The conversion of Saul of Tarsus follows in beautiful development of the ways of God. For on the one hand his murderous unflagging zeal against the Lord Jesus and His saints made him (arrested by sovereign grace and heavenly glory, in the person of Christ shining into his heart from on high) to be so much the more conspicuous witness of the gospel; on the other hand his call immediately thereon to go as His apostle to the Gentiles was a new and distinct departure of ministry to the praise of divine mercy. For the blood of Stephen, far from quenching the raging enthusiasm of the young zealot “consenting to his death” (ch. 8:1) had only stimulated him to dare unsparing violence against all men and women who called on the Lord’s name; and now his unsatisfied zeal against “the way” induced him to chase the fleeing scattered saints outside the land.
“But Saul, still breathing threatenings and slaughter against the disciples of the Lord, went to the high priest and asked of him letters unto Damascus to the synagogues; so that, if he found any belonging to the Way, both men and women, he might bring [them] bound unto Jerusalem. And as he was journeying, it came to pass that he drew near to Damascus, and suddenly there shone round him a light out of heaven, and falling upon the earth he heard a voice saying to him, Saul, Saul, why persecutest thou Me? And he said, Who art Thou, Lord? And He [said], I am Jesus, whom thou persecutest; but arise and enter into the city, and it shall be told thee what thou must do. And the men that journeyed with him were standing speechless, hearing the sound but seeing no one. And Saul arose from the earth, and when his eyes were opened, he saw nothing; but leading by the hand they brought him into Damascus; and he was three days without seeing, and did neither eat nor drink;” (vers. 1-9).

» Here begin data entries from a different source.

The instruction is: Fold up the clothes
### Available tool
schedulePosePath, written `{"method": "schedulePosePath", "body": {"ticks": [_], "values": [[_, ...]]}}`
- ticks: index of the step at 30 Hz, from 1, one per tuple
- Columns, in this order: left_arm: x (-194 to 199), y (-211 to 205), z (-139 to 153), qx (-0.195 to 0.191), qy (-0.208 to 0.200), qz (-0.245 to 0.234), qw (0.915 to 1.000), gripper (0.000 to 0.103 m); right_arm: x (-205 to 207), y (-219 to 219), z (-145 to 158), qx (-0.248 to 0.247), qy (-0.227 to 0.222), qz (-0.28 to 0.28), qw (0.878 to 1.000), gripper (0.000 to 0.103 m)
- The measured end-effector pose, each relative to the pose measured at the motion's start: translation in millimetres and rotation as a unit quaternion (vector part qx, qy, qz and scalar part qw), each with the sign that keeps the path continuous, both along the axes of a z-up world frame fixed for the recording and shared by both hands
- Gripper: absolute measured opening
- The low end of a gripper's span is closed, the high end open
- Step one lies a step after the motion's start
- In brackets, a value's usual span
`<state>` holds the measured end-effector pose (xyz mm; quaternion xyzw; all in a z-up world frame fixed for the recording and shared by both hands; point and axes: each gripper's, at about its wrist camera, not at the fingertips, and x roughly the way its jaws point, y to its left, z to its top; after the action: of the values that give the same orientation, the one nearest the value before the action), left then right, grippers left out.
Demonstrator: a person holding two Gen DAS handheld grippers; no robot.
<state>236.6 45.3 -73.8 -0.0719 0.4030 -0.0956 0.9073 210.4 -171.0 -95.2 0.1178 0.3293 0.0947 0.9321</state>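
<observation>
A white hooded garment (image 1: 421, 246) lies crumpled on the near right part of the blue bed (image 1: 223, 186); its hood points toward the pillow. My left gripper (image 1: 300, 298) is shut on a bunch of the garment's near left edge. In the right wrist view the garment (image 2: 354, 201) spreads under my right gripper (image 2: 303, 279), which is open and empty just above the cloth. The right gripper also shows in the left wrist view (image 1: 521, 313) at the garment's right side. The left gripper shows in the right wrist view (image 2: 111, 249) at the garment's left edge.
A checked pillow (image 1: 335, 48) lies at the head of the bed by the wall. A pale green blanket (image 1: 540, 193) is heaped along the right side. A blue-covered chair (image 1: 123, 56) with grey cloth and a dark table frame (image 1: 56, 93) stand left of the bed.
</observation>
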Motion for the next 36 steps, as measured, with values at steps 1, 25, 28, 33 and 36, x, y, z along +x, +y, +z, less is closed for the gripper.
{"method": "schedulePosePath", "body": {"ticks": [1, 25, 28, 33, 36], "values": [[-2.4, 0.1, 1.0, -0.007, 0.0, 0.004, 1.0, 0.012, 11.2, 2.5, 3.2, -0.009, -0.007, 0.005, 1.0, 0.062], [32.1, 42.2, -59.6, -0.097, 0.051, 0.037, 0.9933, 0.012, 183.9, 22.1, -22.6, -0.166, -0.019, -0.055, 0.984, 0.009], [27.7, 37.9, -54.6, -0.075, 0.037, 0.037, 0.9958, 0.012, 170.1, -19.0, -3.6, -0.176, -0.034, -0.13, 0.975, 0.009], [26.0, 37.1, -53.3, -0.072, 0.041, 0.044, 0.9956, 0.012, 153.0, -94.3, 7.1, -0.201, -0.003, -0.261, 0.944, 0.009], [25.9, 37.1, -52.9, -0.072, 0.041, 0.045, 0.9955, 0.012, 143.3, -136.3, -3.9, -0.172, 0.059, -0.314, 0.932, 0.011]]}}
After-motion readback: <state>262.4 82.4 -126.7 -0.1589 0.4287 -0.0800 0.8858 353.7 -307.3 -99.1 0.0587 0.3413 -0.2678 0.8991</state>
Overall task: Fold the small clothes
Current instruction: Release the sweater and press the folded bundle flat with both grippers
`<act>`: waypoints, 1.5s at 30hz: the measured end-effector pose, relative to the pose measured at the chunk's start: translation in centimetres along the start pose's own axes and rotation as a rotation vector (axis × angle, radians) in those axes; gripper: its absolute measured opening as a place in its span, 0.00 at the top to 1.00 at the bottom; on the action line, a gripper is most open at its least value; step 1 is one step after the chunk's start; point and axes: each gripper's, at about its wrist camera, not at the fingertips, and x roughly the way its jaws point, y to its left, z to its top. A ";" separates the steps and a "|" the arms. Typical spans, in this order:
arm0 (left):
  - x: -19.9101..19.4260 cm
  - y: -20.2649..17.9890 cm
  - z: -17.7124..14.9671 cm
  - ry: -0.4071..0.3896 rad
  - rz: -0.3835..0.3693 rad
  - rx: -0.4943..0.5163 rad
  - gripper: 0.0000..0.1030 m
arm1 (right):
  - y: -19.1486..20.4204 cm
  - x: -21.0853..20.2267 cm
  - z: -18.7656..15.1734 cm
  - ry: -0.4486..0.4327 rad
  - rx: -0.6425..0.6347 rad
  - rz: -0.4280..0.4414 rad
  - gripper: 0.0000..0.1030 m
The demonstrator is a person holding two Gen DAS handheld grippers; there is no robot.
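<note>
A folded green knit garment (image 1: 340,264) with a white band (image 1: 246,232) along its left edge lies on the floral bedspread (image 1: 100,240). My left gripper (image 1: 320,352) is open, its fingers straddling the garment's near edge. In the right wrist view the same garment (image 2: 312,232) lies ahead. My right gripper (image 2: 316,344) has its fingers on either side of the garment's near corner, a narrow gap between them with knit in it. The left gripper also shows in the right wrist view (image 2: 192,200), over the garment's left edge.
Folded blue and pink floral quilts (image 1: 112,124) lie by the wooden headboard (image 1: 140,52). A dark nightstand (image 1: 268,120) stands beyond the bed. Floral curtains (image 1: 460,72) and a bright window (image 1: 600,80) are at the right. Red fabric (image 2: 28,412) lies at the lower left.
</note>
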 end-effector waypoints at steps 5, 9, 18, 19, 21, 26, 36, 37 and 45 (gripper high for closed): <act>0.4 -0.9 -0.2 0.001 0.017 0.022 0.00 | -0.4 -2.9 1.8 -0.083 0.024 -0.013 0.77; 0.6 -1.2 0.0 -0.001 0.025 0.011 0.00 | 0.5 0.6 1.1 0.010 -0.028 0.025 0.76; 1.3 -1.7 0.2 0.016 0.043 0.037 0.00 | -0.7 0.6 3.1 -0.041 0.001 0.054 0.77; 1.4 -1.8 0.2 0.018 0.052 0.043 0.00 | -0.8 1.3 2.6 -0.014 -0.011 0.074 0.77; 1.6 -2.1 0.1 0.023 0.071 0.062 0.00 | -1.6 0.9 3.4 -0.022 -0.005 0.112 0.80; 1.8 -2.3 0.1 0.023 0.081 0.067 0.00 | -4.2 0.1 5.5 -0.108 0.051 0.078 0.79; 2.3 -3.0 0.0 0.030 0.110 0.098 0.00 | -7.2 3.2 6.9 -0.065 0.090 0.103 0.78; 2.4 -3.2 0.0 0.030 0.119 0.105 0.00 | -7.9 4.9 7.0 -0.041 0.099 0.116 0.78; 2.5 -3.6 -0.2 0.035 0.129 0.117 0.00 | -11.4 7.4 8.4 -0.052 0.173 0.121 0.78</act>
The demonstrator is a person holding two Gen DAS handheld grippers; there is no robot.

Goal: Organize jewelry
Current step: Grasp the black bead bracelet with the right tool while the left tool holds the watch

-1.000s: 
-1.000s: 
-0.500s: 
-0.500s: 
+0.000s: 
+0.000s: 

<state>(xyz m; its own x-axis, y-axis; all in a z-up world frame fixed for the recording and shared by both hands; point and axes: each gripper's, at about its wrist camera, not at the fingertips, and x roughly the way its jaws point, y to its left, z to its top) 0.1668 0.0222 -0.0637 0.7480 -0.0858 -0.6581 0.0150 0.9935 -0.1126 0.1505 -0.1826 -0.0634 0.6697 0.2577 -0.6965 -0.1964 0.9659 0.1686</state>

Thus wonderfully was the chief persecutor called, not as saint only but as apostle also. The conversion of the dying robber was a signal display of suited though sovereign grace; that of the living pursuer of the saints to prison or death was higher far. And if Peter followed the rejected Christ from Galilee to His ascension and heavenly glory, Saul began with His call out of heaven till, himself ever afterward a partaker of His sufferings, he finished his course in becoming conformed to His death. He was apostle, not through the living Messiah on earth, but through Him glorified after God the Father raised Him from the dead. He began his witness where Peter ended it on his part.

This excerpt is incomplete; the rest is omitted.